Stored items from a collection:
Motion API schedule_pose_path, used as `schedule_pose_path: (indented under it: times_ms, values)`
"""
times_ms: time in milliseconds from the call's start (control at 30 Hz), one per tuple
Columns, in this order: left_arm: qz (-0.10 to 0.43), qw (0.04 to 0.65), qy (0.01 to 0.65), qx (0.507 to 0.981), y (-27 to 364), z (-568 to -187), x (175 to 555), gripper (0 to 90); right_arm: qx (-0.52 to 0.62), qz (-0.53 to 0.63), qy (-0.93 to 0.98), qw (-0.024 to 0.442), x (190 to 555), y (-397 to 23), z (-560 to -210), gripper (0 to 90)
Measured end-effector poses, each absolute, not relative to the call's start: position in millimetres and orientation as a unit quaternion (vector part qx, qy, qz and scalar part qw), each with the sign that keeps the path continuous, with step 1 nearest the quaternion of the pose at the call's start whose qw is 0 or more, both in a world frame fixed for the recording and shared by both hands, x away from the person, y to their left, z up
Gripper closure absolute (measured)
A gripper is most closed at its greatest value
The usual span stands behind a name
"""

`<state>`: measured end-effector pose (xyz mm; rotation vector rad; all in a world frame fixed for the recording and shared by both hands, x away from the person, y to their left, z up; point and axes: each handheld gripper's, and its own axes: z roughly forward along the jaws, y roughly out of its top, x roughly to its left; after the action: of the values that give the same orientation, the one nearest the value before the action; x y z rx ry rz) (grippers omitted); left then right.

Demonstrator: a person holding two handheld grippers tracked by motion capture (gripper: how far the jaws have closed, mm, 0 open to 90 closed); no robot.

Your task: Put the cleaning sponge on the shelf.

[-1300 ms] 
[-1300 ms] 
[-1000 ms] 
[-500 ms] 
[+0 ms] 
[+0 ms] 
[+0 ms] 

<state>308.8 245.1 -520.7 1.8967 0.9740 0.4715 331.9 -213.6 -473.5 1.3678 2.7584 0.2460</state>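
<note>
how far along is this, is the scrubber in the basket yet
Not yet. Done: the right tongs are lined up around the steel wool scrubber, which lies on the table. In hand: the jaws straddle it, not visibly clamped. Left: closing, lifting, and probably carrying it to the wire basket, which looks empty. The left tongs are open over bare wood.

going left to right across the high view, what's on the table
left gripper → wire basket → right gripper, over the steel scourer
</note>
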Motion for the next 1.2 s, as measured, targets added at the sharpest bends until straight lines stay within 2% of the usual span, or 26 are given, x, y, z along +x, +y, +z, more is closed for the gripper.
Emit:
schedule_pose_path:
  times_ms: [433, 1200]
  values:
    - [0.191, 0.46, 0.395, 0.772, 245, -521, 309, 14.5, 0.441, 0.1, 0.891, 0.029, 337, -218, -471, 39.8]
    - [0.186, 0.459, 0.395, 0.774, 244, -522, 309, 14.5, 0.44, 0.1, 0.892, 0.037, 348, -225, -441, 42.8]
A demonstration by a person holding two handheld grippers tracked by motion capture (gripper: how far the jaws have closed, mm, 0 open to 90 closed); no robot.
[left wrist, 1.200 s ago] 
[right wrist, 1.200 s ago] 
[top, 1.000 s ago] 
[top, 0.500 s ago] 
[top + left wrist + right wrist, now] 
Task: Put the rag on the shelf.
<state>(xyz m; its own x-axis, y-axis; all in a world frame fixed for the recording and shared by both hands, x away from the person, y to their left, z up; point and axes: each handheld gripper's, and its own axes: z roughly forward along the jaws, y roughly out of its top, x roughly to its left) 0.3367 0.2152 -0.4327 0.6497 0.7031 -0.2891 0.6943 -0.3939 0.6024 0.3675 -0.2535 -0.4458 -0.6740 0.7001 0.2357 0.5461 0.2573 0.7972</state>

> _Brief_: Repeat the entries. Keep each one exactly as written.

> _Output_:
Motion API schedule_pose_path, used as `schedule_pose_path: (indented under it: times_ms, values)`
"""
times_ms: time in milliseconds from the call's start (control at 30 Hz), one per tuple
Columns, in this order: left_arm: qz (-0.10 to 0.43), qw (0.04 to 0.65), qy (0.01 to 0.65), qx (0.507 to 0.981), y (-27 to 364), z (-568 to -187), x (175 to 555), gripper (0 to 90); right_arm: qx (-0.52 to 0.62), qz (-0.53 to 0.63), qy (-0.93 to 0.98), qw (-0.024 to 0.442), x (190 to 555), y (-397 to 23), z (-560 to -210), gripper (0 to 90)
Measured end-effector poses, each absolute, not relative to the call's start: position in millimetres and orientation as a unit quaternion (vector part qx, qy, qz and scalar part qw), each with the sign that keeps the path continuous, with step 1 nearest the quaternion of the pose at the call's start whose qw is 0 or more, both in a world frame fixed for the recording and shared by both hands, x away from the person, y to their left, z up
Gripper closure absolute (measured)
A gripper is most closed at its greatest value
The usual span stands behind a name
"""

`<state>`: measured end-effector pose (xyz mm; rotation vector rad; all in a world frame fixed for the recording and shared by both hands, x away from the person, y to their left, z up; point and axes: each handheld gripper's, and its own axes: z roughly forward along the jaws, y roughly out of its top, x roughly to its left; after the action: of the values that give the same orientation, the one nearest the value before the action; x y z rx ry rz) (grippers omitted); left then right.

Demonstrator: a person holding two handheld grippers tracked by motion capture (gripper: how far the jaws have closed, mm, 0 open to 90 closed); no robot.

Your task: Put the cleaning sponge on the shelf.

[-1300 ms] 
[-1300 ms] 
[-1000 ms] 
[-500 ms] 
[+0 ms] 
[+0 ms] 
[+0 ms] 

<state>308.8 245.1 -520.7 1.8967 0.9740 0.4715 331.9 -213.6 -473.5 1.3678 2.7584 0.2460</state>
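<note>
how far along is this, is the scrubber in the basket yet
Not yet. Done: the right tongs are lined up around the steel wool scrubber, which lies on the table. In hand: the jaws straddle it, not visibly clamped. Left: closing, lifting, and probably carrying it to the wire basket, which looks empty. The left tongs are open over bare wood.

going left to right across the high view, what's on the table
left gripper → wire basket → right gripper, over the steel scourer
</note>
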Motion for the next 1.2 s, as measured, targets added at the sharpest bends until straight lines stay within 2% of the usual span, or 26 are given, x, y, z along +x, +y, +z, more is closed for the gripper.
Emit:
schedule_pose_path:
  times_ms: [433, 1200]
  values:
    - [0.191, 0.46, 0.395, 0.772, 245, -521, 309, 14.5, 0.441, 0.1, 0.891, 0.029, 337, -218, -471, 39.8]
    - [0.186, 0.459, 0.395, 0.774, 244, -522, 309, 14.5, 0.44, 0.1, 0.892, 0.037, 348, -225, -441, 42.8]
A demonstration by a person holding two handheld grippers tracked by motion capture (gripper: how far the jaws have closed, mm, 0 open to 90 closed); no robot.
[left wrist, 1.200 s ago] 
[right wrist, 1.200 s ago] 
[top, 1.000 s ago] 
[top, 0.500 s ago] 
[top + left wrist + right wrist, now] 
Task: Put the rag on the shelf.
<state>(xyz m; its own x-axis, y-axis; all in a world frame fixed for the recording and shared by both hands, x away from the person, y to their left, z up; point and axes: each handheld gripper's, and its own axes: z roughly forward along the jaws, y roughly out of its top, x roughly to its left) 0.3367 0.2152 -0.4327 0.6497 0.7031 -0.2891 0.6943 -0.3939 0.6024 0.3675 -0.2535 -0.4458 -0.6740 0.7001 0.2357 0.5461 0.2573 0.7972</state>

This exercise has been completed.